ChechnyaMagomed Deniev, head of Chechen interior ministry’s press service, suggested to the RIA Novosti news agency that the report might have been “an April Fools’ joke.” However, Ekaterina Sokirianskaia, International Crisis Group’s project director for Russia & North Caucasus, confirmed the reports to The Guardian:

“I have heard about it happening in Grozny [the Chechen capital], outside Grozny, and among people of very different ages and professions. The extreme taboo nature of the subject meant that much of the information was arriving second or third hand, and as yet there are no fully verifiable cases.

“It’s next to impossible to get information from the victims or their families, but the number of signals I’m receiving from different people makes it hard not to believe detentions and violence are indeed happening.”

Tanya Lokshina, the Russia Program Director at Human Rights Watch, claimed the information published by Novaya Gazeta is consistent with the reports Human Rights Watch recently received from numerous ground sources:

“For several weeks now, a brutal campaign against LGBT people has been sweeping through Chechnya. Law enforcement and security agency officials under control of the ruthless head of the Chechen Republic, Ramzan Kadyrov, have rounded up dozens of men on suspicion of being gay, torturing and humiliating the victims. Some of the men have forcibly disappeared. Others were returned to their families barely alive from beatings. At least three men apparently have died since this brutal campaign began.

“It is difficult to overstate just how vulnerable LGBT people are in Chechnya, where homophobia is intense and rampant. LGBT people are in danger not only of persecution by the authorities but also of falling victim to “honor killings” by their own relatives for tarnishing family honor.”

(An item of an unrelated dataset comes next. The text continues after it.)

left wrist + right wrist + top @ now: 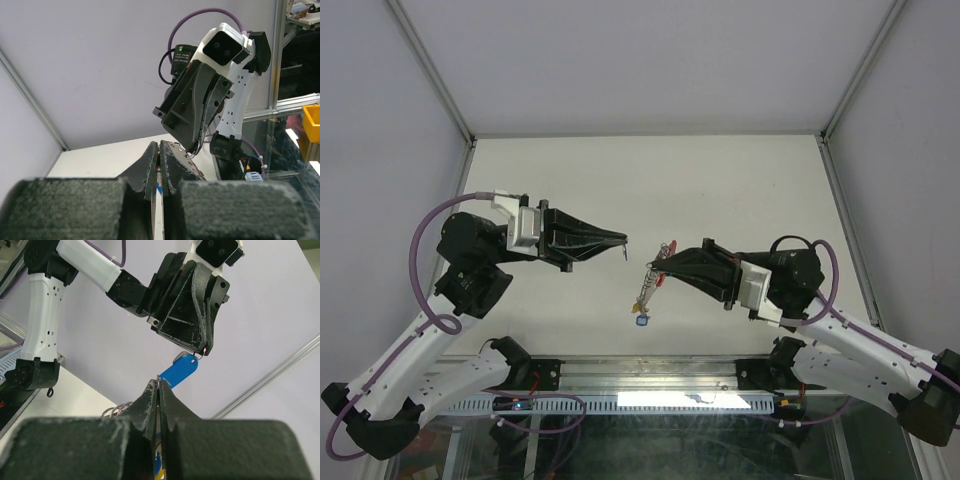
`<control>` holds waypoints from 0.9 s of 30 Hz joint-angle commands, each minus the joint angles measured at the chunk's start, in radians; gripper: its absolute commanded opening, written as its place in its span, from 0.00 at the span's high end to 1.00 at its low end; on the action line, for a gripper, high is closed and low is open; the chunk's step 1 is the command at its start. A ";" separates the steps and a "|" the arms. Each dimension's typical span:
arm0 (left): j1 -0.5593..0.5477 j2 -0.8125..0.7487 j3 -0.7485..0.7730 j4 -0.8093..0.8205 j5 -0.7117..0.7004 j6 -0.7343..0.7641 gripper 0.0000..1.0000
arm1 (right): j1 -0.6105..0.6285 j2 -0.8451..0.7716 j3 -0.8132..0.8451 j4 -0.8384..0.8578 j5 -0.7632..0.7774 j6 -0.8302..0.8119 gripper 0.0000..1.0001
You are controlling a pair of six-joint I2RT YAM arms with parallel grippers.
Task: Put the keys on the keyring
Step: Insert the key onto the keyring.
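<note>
— Left arm first; what do you note?

— The left gripper (621, 242) is raised over the middle of the table (740, 190), pointing to the right; its jaws are pressed together on a blue-capped key (179, 372); the key is held by its top end and hangs slantwise below the fingertips; the right wrist view shows this plainly.

— And the right arm?

— The right gripper (653, 264) faces the left one, tip towards tip, a little nearer the bases; the two are close but apart in the overhead view; its jaws are closed tight on the keyring (646, 293).

— Where does the keyring lie?

— It trails from the right fingertips down towards the near edge; a bit of red shows just below the tips, then grey links, then the blue-framed tag (642, 321) at the low end; whether the tag touches the table I cannot tell.

— The key relative to the ring?

— From the right wrist camera, the lower end of the key comes right down to the right fingertips; silvery loops show just to the left of those fingers; whether key and ring touch I cannot tell.
</note>
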 commanded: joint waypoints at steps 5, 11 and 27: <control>0.006 -0.004 -0.005 0.049 0.049 0.024 1.00 | 0.010 0.046 0.029 0.199 0.155 0.310 1.00; 0.006 -0.009 -0.026 0.088 0.042 -0.013 1.00 | 0.010 0.028 0.047 0.152 0.260 0.577 1.00; 0.006 0.011 -0.115 0.441 -0.071 -0.192 1.00 | 0.011 0.068 0.218 -0.041 0.275 0.856 1.00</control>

Meanwhile, Amnesty International has launched a petition demanding Chechnya “stop abducting and killing” gay men. A number of human rights activists have also demanded an investigation to ensure the perpetrators are brought to justice:

Mark Toner, the deputy spokesperson for the United States Department of State, also called on the Russian federal authorities to “speak out, take steps to ensure the release of anyone wrongfully detained, conduct an independent and credible investigation, and hold any perpetrators responsible.”

“We categorically condemn the persecution of individuals based on their sexual orientation or any other basis. We are deeply disturbed by recent public statements by Chechen authorities that condone and incite violence against LGBTI persons.”